### TASK REQUIREMENTS
Look through the listing below and write out exactly the lines from the line with "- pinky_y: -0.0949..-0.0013" to the line with "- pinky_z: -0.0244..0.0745", both included, and no others.

[[ EXERCISE DATA open ]]

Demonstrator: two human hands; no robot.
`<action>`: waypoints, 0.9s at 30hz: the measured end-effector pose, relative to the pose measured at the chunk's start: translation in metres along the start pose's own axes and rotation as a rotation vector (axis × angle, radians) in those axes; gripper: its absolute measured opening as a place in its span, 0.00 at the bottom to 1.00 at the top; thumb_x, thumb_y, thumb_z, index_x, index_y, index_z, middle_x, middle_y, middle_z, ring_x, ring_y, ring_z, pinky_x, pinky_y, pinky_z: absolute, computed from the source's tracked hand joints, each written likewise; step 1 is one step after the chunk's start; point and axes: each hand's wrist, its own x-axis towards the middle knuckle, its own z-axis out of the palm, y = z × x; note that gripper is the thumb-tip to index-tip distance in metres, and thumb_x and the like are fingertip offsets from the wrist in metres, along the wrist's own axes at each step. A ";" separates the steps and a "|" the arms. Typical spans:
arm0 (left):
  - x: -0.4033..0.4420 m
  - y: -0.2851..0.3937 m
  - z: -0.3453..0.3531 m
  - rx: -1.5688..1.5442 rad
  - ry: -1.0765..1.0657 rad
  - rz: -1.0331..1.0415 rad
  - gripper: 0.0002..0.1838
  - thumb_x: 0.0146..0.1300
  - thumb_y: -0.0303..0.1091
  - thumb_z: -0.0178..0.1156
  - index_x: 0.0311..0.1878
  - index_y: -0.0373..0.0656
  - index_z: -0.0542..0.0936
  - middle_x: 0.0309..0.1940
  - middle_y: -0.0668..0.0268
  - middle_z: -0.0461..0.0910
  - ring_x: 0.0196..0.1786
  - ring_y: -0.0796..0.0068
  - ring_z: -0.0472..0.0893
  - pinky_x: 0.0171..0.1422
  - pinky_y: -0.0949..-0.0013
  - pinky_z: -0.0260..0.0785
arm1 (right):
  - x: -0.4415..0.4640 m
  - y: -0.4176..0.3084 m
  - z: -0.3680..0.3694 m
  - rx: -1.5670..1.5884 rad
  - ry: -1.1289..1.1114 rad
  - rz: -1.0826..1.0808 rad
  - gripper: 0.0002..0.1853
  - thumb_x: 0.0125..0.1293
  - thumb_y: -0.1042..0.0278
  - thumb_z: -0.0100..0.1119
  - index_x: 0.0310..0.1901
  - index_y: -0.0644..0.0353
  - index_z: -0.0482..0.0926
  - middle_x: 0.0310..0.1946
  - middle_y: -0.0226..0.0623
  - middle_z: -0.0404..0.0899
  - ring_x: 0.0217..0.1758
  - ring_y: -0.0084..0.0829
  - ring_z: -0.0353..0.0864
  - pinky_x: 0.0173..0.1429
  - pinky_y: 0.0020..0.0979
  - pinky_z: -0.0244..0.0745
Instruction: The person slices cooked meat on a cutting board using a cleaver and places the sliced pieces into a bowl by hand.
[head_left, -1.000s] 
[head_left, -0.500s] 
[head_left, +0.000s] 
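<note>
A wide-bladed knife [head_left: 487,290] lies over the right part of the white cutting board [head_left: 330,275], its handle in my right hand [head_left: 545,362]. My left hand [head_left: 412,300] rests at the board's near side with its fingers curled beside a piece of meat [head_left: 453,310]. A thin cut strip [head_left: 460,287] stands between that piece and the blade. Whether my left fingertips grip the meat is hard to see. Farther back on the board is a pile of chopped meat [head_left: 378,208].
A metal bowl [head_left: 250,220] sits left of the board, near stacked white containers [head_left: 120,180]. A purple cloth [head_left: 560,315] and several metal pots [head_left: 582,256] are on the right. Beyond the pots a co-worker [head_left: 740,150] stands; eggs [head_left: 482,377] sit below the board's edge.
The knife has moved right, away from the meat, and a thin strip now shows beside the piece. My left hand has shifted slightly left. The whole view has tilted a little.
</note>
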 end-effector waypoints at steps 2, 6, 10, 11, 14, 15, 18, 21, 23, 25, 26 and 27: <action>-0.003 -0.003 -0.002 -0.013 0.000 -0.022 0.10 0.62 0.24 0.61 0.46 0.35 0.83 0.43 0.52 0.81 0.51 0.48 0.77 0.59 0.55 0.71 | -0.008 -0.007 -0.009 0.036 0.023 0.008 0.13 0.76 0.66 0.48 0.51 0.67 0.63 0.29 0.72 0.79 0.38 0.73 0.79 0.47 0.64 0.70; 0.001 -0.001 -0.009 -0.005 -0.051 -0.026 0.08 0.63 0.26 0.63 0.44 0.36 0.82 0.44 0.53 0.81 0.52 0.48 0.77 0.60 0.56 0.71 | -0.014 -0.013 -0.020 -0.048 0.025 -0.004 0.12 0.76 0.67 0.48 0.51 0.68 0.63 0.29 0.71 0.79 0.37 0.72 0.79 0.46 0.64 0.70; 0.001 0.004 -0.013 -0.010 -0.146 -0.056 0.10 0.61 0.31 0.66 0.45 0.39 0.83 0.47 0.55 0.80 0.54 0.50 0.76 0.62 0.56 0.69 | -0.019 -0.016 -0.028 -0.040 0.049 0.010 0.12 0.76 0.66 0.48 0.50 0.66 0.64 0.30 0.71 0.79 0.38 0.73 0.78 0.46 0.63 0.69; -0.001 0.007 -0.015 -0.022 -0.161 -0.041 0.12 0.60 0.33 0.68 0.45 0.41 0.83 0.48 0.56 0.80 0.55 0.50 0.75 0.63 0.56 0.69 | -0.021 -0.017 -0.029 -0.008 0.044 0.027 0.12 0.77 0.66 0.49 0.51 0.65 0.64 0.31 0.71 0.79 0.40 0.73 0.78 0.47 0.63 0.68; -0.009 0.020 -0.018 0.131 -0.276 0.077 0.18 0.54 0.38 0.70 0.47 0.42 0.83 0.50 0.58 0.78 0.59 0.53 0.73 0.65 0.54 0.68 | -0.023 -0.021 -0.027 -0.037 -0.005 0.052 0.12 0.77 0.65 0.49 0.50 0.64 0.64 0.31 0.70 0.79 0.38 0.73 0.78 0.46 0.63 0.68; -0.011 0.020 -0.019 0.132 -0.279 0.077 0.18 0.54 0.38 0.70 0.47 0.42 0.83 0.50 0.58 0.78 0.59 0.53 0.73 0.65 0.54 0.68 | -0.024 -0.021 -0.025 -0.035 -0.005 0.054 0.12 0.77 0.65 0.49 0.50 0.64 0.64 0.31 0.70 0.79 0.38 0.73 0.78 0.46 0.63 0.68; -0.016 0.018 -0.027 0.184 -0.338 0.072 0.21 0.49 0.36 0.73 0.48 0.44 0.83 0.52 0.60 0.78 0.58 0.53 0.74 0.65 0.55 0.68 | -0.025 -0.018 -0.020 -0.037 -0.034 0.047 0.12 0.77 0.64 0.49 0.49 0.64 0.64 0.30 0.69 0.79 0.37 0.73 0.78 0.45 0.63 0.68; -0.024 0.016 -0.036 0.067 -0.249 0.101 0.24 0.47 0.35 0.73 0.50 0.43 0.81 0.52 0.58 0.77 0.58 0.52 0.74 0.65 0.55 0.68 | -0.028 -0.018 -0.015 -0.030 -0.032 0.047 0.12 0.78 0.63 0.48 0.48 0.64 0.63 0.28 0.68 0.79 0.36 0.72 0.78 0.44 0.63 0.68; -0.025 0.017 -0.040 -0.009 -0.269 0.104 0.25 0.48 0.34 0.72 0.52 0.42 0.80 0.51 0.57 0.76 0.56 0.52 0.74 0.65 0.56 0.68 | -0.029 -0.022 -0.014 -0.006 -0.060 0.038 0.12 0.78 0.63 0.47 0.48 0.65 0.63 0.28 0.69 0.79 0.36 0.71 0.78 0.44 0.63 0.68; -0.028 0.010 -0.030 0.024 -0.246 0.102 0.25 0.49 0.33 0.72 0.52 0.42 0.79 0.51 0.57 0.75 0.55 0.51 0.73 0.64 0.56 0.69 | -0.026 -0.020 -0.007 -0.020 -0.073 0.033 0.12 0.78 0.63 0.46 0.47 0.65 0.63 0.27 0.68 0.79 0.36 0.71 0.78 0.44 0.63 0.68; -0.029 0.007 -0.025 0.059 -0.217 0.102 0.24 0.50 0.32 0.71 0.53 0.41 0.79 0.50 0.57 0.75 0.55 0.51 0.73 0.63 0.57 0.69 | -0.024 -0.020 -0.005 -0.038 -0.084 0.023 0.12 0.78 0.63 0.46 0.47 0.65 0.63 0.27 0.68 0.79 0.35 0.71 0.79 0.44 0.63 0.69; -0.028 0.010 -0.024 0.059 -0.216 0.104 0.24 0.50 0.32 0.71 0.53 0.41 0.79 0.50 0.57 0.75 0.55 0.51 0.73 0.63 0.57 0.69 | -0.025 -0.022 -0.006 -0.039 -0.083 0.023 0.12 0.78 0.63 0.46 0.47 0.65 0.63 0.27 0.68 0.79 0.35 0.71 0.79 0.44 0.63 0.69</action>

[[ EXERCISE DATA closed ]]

### TASK RESPONSE
  - pinky_y: -0.0949..-0.0013
  - pinky_z: -0.0260..0.0785
arm1 (right):
  - x: -0.4415..0.4640 m
  - y: -0.4176..0.3084 m
  - z: -0.3680..0.3694 m
  - rx: -1.5670..1.5884 rad
  - ry: -1.1289..1.1114 rad
  - rz: -1.0826..1.0808 rad
  - gripper: 0.0002..0.1853
  - thumb_x: 0.0125..0.1293
  - thumb_y: -0.1042..0.0278
  - thumb_z: -0.0100..0.1119
  - index_x: 0.0310..0.1901
  - index_y: -0.0644..0.0353
  - index_z: -0.0482..0.0926
  - middle_x: 0.0310..0.1946
  - middle_y: -0.0226..0.0623
  - middle_z: -0.0404..0.0899
  - ring_x: 0.0217..0.1758
  - ring_y: -0.0084..0.0829
  - ring_z: -0.0353..0.0864
  - pinky_x: 0.0173..0.1429
  - pinky_y: 0.0020..0.0979
  - pinky_z: -0.0244..0.0745

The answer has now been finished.